Find the line containing "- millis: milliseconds" in the records below. Copy exactly that line and each one after it, ending at the line containing "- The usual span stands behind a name", and nothing more.
── DATA FOR ANALYSIS ──
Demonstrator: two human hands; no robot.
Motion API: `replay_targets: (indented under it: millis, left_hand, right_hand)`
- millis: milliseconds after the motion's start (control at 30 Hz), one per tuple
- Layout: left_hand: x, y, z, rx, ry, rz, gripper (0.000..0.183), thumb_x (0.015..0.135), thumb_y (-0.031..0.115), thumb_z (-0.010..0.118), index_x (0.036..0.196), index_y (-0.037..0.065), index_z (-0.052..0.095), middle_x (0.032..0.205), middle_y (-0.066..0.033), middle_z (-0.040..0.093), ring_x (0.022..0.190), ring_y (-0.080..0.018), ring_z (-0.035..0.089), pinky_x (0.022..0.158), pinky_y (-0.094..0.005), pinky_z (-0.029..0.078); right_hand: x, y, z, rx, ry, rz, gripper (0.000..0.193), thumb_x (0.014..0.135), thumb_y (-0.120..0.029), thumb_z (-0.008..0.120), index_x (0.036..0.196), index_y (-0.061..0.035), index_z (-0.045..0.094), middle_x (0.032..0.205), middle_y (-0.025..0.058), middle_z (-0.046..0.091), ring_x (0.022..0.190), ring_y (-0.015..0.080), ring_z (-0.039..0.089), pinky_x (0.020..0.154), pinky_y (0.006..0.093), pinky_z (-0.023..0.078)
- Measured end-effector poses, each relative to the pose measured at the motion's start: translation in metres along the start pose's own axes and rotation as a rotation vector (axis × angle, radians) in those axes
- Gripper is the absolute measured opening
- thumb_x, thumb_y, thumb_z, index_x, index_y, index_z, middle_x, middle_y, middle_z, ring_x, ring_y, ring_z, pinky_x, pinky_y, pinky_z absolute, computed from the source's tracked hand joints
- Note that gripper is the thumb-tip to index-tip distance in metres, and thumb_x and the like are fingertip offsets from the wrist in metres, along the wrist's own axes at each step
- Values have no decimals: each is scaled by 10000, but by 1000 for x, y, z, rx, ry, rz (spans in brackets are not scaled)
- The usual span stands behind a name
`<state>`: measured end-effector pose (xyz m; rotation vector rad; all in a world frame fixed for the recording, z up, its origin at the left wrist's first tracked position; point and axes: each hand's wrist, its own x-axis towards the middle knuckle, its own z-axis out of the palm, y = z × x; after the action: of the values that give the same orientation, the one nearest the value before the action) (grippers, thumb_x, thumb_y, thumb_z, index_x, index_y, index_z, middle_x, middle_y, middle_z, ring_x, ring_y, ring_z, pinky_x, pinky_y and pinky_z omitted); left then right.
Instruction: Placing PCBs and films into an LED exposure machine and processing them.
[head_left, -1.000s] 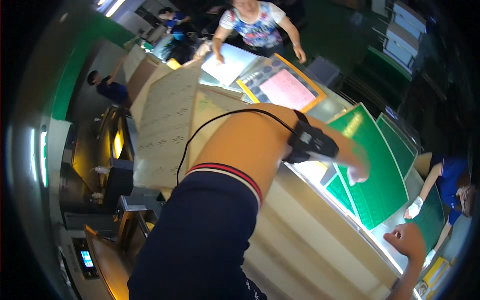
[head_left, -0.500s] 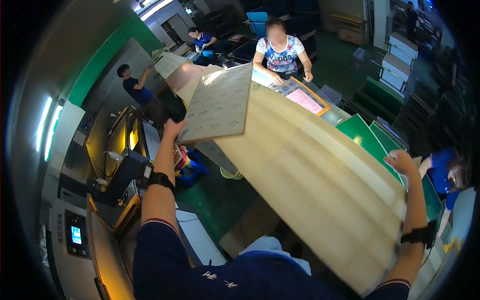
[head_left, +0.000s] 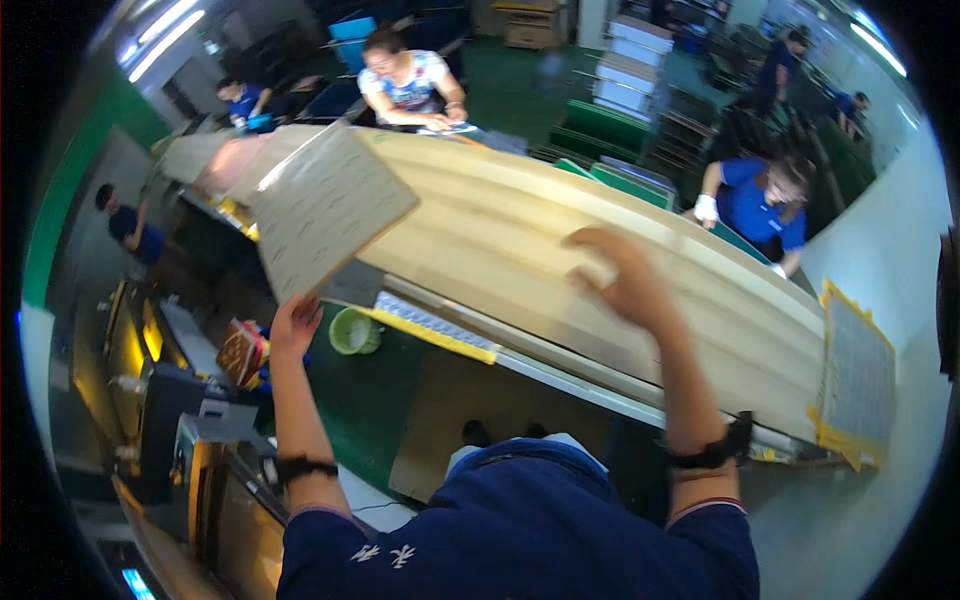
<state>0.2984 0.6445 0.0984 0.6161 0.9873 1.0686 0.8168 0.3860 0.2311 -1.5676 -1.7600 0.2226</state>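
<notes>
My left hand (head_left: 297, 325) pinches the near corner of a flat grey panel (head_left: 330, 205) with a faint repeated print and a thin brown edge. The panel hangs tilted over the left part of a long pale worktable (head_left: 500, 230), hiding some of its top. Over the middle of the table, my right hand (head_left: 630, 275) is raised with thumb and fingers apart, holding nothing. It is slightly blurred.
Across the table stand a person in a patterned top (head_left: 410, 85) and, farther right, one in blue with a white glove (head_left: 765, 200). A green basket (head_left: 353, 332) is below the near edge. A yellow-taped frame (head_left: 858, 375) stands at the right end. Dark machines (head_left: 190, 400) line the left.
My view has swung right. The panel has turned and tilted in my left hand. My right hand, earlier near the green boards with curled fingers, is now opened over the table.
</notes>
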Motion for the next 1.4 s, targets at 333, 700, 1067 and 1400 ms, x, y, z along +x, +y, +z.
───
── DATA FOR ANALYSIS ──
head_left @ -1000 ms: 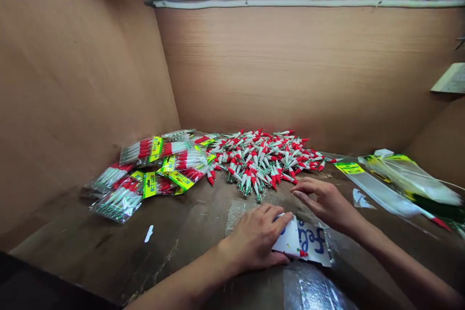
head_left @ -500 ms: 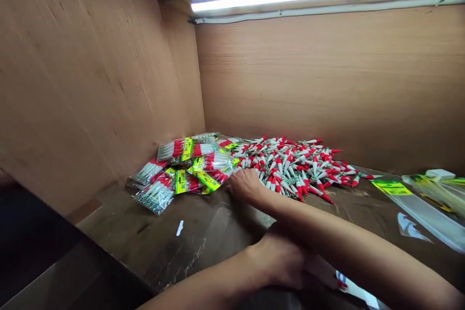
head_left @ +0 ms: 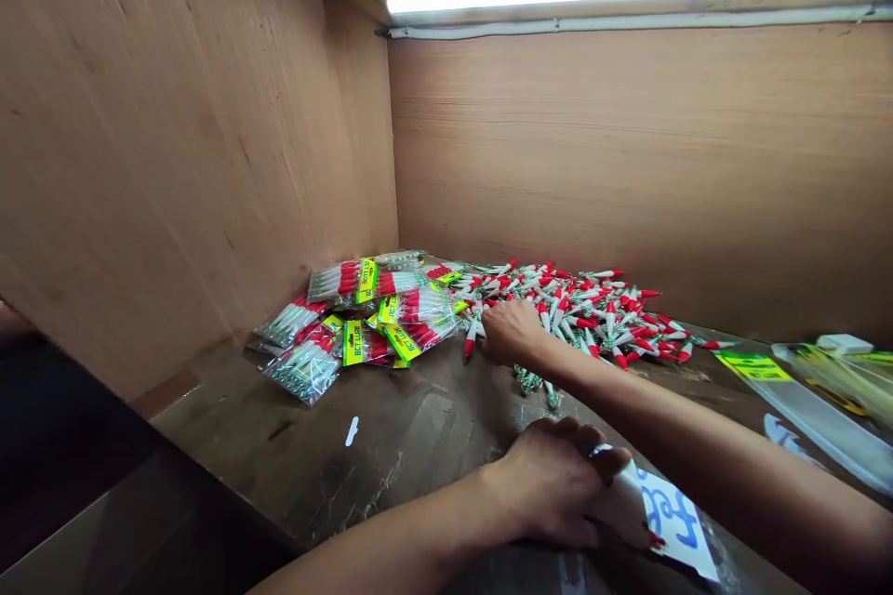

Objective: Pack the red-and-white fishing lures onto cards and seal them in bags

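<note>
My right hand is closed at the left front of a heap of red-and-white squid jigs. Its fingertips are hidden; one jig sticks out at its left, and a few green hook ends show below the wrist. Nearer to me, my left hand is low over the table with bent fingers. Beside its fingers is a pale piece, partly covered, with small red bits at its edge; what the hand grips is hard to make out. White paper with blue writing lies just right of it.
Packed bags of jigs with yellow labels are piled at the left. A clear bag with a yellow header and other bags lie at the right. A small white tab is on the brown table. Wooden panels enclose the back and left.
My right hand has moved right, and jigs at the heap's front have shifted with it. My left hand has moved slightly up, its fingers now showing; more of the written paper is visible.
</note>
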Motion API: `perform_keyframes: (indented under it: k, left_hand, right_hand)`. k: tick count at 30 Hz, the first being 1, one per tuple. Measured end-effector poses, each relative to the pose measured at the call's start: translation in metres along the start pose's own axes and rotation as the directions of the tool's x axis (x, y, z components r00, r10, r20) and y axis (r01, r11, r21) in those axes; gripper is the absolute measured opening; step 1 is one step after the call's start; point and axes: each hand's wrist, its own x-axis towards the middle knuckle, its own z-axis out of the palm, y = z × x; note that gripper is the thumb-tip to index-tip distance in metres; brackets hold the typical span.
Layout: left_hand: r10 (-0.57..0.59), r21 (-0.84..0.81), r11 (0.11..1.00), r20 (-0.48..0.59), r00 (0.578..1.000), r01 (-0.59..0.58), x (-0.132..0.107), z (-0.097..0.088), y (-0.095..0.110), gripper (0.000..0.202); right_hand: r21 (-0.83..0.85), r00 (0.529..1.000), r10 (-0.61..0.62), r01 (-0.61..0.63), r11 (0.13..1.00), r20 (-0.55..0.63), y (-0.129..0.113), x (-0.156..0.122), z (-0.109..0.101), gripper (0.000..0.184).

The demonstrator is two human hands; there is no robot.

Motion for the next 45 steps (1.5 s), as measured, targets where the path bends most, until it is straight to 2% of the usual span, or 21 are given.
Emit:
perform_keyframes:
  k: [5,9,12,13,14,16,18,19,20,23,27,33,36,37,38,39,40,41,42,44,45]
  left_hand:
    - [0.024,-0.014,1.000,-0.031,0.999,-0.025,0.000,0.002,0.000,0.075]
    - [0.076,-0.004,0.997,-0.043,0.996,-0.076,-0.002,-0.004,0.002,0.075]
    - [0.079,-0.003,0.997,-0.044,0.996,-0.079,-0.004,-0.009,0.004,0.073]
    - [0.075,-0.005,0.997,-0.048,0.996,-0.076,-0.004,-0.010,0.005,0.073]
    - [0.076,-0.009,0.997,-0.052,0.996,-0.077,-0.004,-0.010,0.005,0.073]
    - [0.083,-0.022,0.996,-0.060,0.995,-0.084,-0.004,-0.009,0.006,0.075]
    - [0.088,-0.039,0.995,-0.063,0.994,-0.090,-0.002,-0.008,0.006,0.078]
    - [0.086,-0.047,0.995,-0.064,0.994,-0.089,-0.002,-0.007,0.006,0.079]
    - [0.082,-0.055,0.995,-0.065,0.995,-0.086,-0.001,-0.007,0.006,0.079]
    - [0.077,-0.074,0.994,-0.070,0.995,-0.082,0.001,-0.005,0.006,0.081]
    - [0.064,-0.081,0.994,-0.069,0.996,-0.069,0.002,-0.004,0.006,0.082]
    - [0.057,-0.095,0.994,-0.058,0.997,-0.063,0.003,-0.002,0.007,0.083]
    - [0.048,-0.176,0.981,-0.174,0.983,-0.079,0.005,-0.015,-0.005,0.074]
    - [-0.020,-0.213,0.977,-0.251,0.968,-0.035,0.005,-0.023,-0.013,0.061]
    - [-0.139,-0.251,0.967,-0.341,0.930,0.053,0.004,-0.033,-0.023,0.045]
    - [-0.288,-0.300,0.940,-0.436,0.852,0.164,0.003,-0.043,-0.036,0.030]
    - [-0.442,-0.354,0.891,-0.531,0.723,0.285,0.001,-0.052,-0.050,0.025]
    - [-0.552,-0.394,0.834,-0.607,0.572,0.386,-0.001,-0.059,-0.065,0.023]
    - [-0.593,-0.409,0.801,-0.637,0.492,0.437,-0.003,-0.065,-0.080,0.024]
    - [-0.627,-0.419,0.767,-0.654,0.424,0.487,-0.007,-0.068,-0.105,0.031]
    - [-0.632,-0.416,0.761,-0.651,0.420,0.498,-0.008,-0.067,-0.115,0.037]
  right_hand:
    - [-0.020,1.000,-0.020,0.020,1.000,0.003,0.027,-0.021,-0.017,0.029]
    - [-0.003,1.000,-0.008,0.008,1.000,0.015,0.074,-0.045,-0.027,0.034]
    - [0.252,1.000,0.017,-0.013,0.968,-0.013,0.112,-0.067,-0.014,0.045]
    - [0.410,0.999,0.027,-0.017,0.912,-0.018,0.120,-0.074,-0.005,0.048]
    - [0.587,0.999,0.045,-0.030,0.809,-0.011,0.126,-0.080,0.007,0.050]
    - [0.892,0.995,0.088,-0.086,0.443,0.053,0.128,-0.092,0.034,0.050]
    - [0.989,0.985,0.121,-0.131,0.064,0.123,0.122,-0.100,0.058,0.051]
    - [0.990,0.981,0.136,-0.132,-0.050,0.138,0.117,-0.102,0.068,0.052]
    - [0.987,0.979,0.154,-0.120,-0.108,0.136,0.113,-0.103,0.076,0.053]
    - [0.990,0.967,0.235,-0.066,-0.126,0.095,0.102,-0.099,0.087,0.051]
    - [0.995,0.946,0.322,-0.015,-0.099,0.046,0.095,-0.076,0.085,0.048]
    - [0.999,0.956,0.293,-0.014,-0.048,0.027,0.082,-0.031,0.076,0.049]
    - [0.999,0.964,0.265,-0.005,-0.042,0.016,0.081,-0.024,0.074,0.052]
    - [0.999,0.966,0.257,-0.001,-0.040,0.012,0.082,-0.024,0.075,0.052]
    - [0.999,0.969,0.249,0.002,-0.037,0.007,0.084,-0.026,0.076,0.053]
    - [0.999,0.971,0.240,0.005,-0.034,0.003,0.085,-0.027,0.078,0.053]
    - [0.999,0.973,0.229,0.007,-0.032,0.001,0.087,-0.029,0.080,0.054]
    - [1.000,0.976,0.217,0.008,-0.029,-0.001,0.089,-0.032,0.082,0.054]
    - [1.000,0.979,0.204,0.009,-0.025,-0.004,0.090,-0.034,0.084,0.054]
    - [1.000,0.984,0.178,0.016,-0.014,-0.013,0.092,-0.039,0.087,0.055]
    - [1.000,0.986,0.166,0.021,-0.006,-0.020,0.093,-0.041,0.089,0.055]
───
● WRITTEN SOLUTION:
- millis: milliseconds after the motion's start (control at 30 Hz), one per tuple
- Layout: left_hand: x, y, z, rx, ry, rz, gripper (0.000..0.183), thumb_x (0.015..0.135), thumb_y (-0.031..0.115), thumb_z (-0.010..0.118), index_x (0.036..0.196), index_y (-0.037..0.065), index_z (-0.052..0.095), middle_x (0.032..0.205), middle_y (-0.066..0.033), middle_z (-0.040..0.093), ring_x (0.022..0.190), ring_y (-0.080..0.018), ring_z (-0.035..0.089), pinky_x (0.022..0.158), pinky_y (-0.094..0.005), pinky_z (-0.029..0.078); right_hand: x, y, z, rx, ry, rz, gripper (0.000..0.193), thumb_x (0.014..0.135), thumb_y (-0.120..0.029), thumb_z (-0.008..0.120), index_x (0.036..0.196), index_y (-0.061..0.035), index_z (-0.045..0.094), middle_x (0.032..0.205), middle_y (-0.025..0.058), middle_z (-0.046..0.091), ring_x (0.022..0.190), ring_y (-0.015..0.080), ring_z (-0.039..0.089), pinky_x (0.020..0.154), pinky_y (0.006..0.093), pinky_z (-0.023..0.078)
- Measured end-effector poses, each relative to the pose measured at the motion's start: translation in metres along the start pose's own axes and rotation as a rotation vector (axis × angle, radians) in those axes
- Gripper is the absolute measured opening
- thumb_x, thumb_y, thumb_z, index_x, index_y, index_z, middle_x, middle_y, middle_z, ring_x, ring_y, ring_z, pinky_x, pinky_y, pinky_z absolute, computed from the source's tracked hand joints
- Note that gripper is the thumb-tip to index-tip distance in metres, and thumb_x and the like are fingertip offsets from the wrist in metres, along the wrist's own axes at each step
- Values have no decimals: each is scaled by 10000, but by 1000 for x, y, z, rx, ry, rz (spans in brackets are not scaled)
- The usual span stands behind a name

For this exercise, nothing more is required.